Şayet biz onlara acısak ve maruz kaldıkları kıtlıktan kurtarsak, onlar yine,
-Küfürde taşkınlıklarına,
-Hakkı kabul etmemelerine,
-Peygambere ve mü’minlere düşmanlık yapmaya devam ederlerdi.
Rivayete göre, Kureyş kıtlığa maruz kalmıştı, öyle ki hayvan pisliklerini yer bir hâle geldiler. Sonunda Ebu Süfyan Hz. Peygambere geldi “Allah hakkı ve akrabalık hakkı için söyle, Sen âlemlere rahmet olarak gönderildiğini dava etmiyor muydun?” dedi.

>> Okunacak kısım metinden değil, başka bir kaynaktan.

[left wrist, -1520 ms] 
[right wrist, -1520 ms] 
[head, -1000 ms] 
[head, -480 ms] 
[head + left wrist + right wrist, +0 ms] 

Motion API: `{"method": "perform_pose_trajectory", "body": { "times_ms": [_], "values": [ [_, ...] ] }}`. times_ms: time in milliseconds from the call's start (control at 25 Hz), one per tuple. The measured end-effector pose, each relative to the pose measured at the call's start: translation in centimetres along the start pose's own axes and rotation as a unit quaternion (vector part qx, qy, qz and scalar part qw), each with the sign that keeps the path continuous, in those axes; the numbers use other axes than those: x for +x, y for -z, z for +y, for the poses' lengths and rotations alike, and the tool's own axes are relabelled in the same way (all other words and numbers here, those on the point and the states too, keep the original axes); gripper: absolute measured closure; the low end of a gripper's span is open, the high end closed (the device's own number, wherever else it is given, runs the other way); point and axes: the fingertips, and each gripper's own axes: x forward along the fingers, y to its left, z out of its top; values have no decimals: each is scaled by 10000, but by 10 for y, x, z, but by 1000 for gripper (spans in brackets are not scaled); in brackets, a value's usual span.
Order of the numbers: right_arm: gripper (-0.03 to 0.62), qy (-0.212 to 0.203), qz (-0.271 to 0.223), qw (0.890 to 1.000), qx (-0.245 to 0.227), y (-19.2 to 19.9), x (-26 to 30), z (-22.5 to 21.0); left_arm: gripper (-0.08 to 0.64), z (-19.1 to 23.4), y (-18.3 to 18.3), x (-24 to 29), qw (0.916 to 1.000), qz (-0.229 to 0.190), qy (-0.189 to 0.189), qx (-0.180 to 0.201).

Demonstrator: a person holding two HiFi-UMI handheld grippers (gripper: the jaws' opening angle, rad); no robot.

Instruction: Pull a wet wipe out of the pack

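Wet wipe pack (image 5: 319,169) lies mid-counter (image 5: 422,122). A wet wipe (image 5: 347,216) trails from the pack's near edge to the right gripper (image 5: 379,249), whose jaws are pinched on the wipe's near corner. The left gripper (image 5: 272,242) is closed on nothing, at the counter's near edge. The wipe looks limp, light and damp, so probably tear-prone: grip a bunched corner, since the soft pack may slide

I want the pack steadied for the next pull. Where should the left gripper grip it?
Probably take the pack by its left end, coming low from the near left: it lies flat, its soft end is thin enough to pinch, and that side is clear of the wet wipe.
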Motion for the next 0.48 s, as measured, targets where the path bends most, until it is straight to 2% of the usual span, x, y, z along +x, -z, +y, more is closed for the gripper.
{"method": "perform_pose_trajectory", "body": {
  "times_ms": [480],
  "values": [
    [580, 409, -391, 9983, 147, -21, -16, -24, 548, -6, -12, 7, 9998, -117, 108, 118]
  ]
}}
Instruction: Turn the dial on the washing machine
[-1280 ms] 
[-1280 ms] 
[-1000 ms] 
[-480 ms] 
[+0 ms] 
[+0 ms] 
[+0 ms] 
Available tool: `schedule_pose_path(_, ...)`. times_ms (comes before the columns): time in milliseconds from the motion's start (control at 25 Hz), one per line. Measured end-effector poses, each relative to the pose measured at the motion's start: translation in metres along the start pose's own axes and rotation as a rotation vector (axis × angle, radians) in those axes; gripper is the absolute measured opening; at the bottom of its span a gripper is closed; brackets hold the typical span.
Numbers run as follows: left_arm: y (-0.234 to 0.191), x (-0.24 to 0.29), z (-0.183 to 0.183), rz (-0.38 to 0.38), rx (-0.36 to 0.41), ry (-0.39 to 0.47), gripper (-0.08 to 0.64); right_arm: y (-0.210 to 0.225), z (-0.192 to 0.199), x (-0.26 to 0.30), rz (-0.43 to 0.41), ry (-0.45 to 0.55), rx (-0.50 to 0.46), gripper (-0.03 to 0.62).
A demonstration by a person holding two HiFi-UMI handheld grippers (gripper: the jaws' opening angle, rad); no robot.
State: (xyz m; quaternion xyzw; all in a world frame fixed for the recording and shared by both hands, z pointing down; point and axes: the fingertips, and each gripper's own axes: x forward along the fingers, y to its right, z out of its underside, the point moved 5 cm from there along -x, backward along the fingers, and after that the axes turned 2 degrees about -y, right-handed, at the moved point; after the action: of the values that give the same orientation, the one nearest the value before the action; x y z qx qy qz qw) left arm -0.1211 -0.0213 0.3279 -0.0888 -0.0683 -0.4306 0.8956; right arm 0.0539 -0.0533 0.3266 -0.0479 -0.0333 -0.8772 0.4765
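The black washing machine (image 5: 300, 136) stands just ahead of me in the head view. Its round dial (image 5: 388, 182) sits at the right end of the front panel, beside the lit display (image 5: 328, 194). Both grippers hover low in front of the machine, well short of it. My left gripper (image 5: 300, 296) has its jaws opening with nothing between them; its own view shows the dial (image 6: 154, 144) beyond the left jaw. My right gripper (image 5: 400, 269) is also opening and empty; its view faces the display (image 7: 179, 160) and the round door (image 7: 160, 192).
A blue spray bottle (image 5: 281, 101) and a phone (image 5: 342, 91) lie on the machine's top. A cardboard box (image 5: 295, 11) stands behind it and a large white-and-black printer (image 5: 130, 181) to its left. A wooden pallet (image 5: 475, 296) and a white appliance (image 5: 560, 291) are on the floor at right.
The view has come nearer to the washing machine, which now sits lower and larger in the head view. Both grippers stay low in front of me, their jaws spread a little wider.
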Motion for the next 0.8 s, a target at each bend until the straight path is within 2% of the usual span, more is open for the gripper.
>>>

Hz. Peygamber “evet, âlemlere rahmet olarak gönderildim” buyurdu. Bunun üzerine Ebu Sûfyan “Öyleyse bu nasıl oluyor? Babalar kılıçla öldürüldü, oğullar da açlıktan ölüyor?” deyince ayet nazil oldu.
76- وَلَقَدْ أَخَذْنَاهُم بِالْعَذَابِ “Andolsun, biz onları azap ile kıskıvrakyakaladık.”
Bundan murat, Bedirde mağlup olmaları ve bir kısmının savaşta öldürülmesidir.
فَمَا اسْتَكَانُوا لِرَبِّهِمْ وَمَا يَتَضَرَّعُونَ “Ama onlar yine Rablerine boyun eğmediler ve O’na yalvarıp yakarmadılar.”Bunu görmelerine rağmen Rablerine boyun eğmediler, taşkınlıklarına ve kibirlenmelerine devam ettiler.
Allaha yalvarmak âdetleri olmadı. Bu ifade, bir önceki özelliklerine de bir şahittir.[5>
7ّ7- حَتَّى إِذَا فَتَحْنَا عَلَيْهِم بَابًا ذَا عَذَابٍ شَدِيدٍ إِذَا هُمْ فِيهِ مُبْلِسُونَ “Sonunda onlara şiddetli bir azap kapısı açtığımızda bir de bakarsın o konuda ümitsizliğe düşmüşlerdir.”
Azabı şiddetli bu kapıdan murat, kıtlık dolayısıyla maruz kaldıkları açlıktır. Bu, öldürülmekten ve esir edilmekten daha şiddetli bir durumdur.
İşte o zaman onları ne yapacağını bilmez, her türlü hayırdan ümit kesmiş kimseler olarak görürsün.Öyle ki, en aşırı gidenleri Sana geldi, Senin şefkatini celbe çalıştı.
[1>Yani, onlar böyle yaptılar ve yapıyorlar. Siz de yapabilirsiniz. Bunları yapmak sizin de gücünüz dâhilindedir
[2> Yani, nev’ (tür) itibarıyla bakıldığında, Hz. Peygamberden önce peygamberler ve Kur’andan önce de semavî kitaplar vardır. Dolayısıyla “bu ilk defa duyulan bir şey” deyip inkâr edemezler. Şahıs olarak bakıldığında, Hz. Peygamberde diğer peygamberlerde olan özellikler kemaliyle mevcut olduğu gibi, ilâhî kitaplardaki özellikler Kur’anda ziyadesiyle bulunmaktadır. Dolayısıyla bu yüzden de inkâr edemezler.
[3>Yani, rızka muhtaç olanın vereceğinden ne çıkar? Ama her varlığa en güzel bir şekilde rızkını gönderen Allah, elbette Sana da en büyük ihsanını gösterecektir.
[4>Ahirete inanan kimse, cenneti elde etmek için hayırlı işler yapmaya, cehen neme düşmemek için de kötü işlerden kaçmaya çalışır. Ama, ona inanmayan biri kendini tamamen serbest görür, bir müeyyide altına girmez. Böyle olunca da doğru ve istikametli bir hayat yaşaması düşünülemez.
[5> Yani, Hakka boyun eğmemelerine bir şahittir. Şayet boyun eğselerdi, elbette Allaha yalvaracaklardı.